* **Task statement**
Would you retype the whole listing exactly, leaving its pictures out?
┏━━
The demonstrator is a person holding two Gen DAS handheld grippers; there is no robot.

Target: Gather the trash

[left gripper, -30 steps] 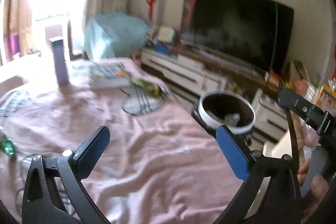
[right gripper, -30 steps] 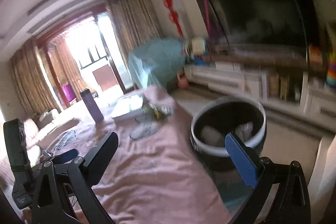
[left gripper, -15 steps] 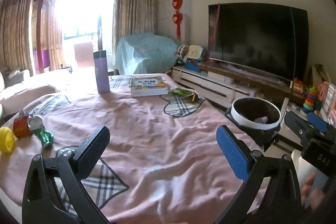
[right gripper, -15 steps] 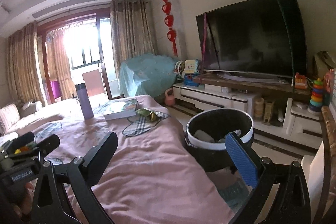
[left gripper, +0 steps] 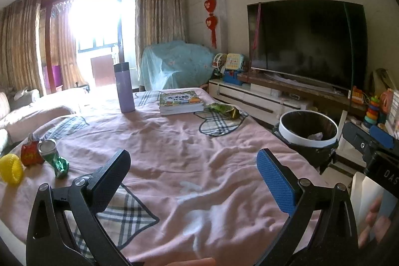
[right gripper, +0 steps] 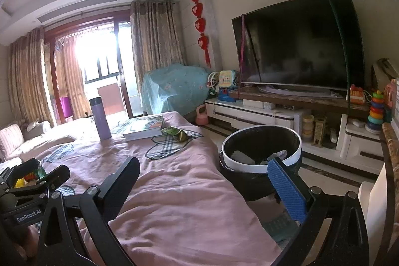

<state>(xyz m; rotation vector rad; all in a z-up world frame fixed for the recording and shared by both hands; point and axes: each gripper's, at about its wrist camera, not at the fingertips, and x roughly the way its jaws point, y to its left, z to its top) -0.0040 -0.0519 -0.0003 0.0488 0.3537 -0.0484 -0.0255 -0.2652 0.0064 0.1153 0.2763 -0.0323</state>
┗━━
* **Task answer**
The demonstrator is a person holding two Gen DAS handheld grippers; there is no robot.

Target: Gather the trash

[left gripper, -30 steps] 
[right gripper, -30 steps] 
[left gripper, -15 steps] 
[right gripper, -15 steps] 
[left gripper, +0 steps] 
[right gripper, +0 steps] 

<state>(xyz m; rotation vector rad; all in a z-up world frame fixed for the recording and shared by both hands; point and axes: each gripper's, at about its wrist camera, not at the fingertips, and x roughly the way its jaws point, y to its left, z to its top) -0.0040 -0.0519 -0.0003 0.0488 0.3537 -0.0484 -0.0255 -0.2652 0.0064 0.1153 0.2763 -0.0323</state>

Reply complete, and nothing else is required.